Try it -> Repeat each line of the listing exactly as written.

Available data ->

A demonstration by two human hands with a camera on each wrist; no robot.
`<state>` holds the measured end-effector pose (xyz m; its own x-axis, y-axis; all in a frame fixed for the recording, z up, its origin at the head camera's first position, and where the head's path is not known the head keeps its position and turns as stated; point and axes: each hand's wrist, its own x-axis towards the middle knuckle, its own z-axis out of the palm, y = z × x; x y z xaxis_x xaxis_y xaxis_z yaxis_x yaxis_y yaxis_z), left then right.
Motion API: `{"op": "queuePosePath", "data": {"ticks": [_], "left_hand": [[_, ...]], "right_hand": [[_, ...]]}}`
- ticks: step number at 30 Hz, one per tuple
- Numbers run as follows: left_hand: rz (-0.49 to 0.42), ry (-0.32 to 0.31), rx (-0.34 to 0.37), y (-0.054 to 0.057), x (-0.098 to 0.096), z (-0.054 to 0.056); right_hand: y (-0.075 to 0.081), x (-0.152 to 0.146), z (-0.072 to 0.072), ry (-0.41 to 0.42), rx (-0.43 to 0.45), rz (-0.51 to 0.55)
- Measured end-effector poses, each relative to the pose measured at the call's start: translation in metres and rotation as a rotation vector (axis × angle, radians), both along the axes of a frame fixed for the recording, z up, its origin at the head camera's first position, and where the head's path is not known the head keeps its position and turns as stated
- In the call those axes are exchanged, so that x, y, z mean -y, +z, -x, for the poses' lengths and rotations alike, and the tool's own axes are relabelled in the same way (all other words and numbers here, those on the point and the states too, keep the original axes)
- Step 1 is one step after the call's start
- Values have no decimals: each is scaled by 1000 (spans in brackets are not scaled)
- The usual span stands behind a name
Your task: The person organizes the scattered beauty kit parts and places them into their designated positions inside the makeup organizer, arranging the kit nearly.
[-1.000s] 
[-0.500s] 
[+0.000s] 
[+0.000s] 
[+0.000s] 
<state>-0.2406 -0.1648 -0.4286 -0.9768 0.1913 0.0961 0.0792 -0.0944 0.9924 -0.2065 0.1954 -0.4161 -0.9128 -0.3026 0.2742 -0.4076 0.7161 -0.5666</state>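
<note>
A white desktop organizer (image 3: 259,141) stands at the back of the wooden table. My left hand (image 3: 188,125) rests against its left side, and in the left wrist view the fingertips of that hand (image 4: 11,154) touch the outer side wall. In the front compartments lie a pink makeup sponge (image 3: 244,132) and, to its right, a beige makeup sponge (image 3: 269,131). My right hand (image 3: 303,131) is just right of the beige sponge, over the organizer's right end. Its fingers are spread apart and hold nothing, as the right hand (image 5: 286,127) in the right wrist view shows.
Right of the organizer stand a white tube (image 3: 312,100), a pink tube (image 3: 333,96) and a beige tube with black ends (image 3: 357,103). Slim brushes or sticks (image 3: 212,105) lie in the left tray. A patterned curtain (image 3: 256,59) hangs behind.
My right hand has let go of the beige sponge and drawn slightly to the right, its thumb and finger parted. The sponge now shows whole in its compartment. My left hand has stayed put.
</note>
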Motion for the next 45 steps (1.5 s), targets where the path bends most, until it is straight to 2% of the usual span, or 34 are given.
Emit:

Answer to this exercise ->
A demonstration by two human hands with a camera on each wrist; no robot.
`<state>` holds the measured end-effector pose (xyz m; its own x-axis, y-axis; all in a frame fixed for the recording, z up, its origin at the head camera's first position, and where the head's path is not known the head keeps its position and turns as stated; point and axes: each hand's wrist, its own x-axis towards the middle knuckle, its own z-axis out of the palm, y = z × x; x y z xaxis_x xaxis_y xaxis_z yaxis_x yaxis_y yaxis_z), left then right.
Motion API: `{"op": "queuePosePath", "data": {"ticks": [_], "left_hand": [[_, ...]], "right_hand": [[_, ...]]}}`
- ticks: step number at 30 Hz, one per tuple
- Numbers run as follows: left_hand: rz (-0.49 to 0.42), ry (-0.32 to 0.31), rx (-0.34 to 0.37), y (-0.054 to 0.057), x (-0.098 to 0.096), z (-0.054 to 0.056); right_hand: y (-0.075 to 0.081), x (-0.152 to 0.146), z (-0.072 to 0.072), ry (-0.41 to 0.42), rx (-0.43 to 0.45), rz (-0.51 to 0.55)
- Measured end-effector poses, each relative to the pose measured at the call's start: translation in metres and rotation as a rotation vector (axis × angle, radians), both along the axes of a frame fixed for the recording, z up, its origin at the head camera's first position, and where the head's path is not known the head keeps its position and turns as stated
- In the call those axes are exchanged, so that x, y, z mean -y, +z, -x, for the poses' lengths and rotations alike, and the tool's own axes are relabelled in the same way (all other words and numbers here, those on the point and the states too, keep the original axes)
- Step 1 is one step after the call's start
- Values have no decimals: each is scaled by 1000 (spans in brackets are not scaled)
- The usual span stands behind a name
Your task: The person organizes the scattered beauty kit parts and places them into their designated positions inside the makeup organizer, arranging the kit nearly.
[-1.000s] 
[-0.500s] 
[+0.000s] 
[+0.000s] 
[+0.000s] 
<state>-0.2406 -0.1648 -0.4286 -0.9768 0.1913 0.0961 0.0792 -0.0944 0.9924 -0.2065 0.1954 -0.4161 -0.9128 -0.3026 0.2742 -0.4076 0.7161 -0.5666</state>
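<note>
A white desktop organizer (image 3: 259,141) stands at the back of the wooden table. My left hand (image 3: 188,125) rests against its left side, and in the left wrist view the fingertips of that hand (image 4: 11,154) touch the outer side wall. In the front compartments lie a pink makeup sponge (image 3: 244,132) and, to its right, a beige makeup sponge (image 3: 269,131). My right hand (image 3: 303,131) is just right of the beige sponge, over the organizer's right end. Its fingers are spread apart and hold nothing, as the right hand (image 5: 286,127) in the right wrist view shows.
Right of the organizer stand a white tube (image 3: 312,100), a pink tube (image 3: 333,96) and a beige tube with black ends (image 3: 357,103). Slim brushes or sticks (image 3: 212,105) lie in the left tray. A patterned curtain (image 3: 256,59) hangs behind.
My right hand has let go of the beige sponge and drawn slightly to the right, its thumb and finger parted. The sponge now shows whole in its compartment. My left hand has stayed put.
</note>
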Motion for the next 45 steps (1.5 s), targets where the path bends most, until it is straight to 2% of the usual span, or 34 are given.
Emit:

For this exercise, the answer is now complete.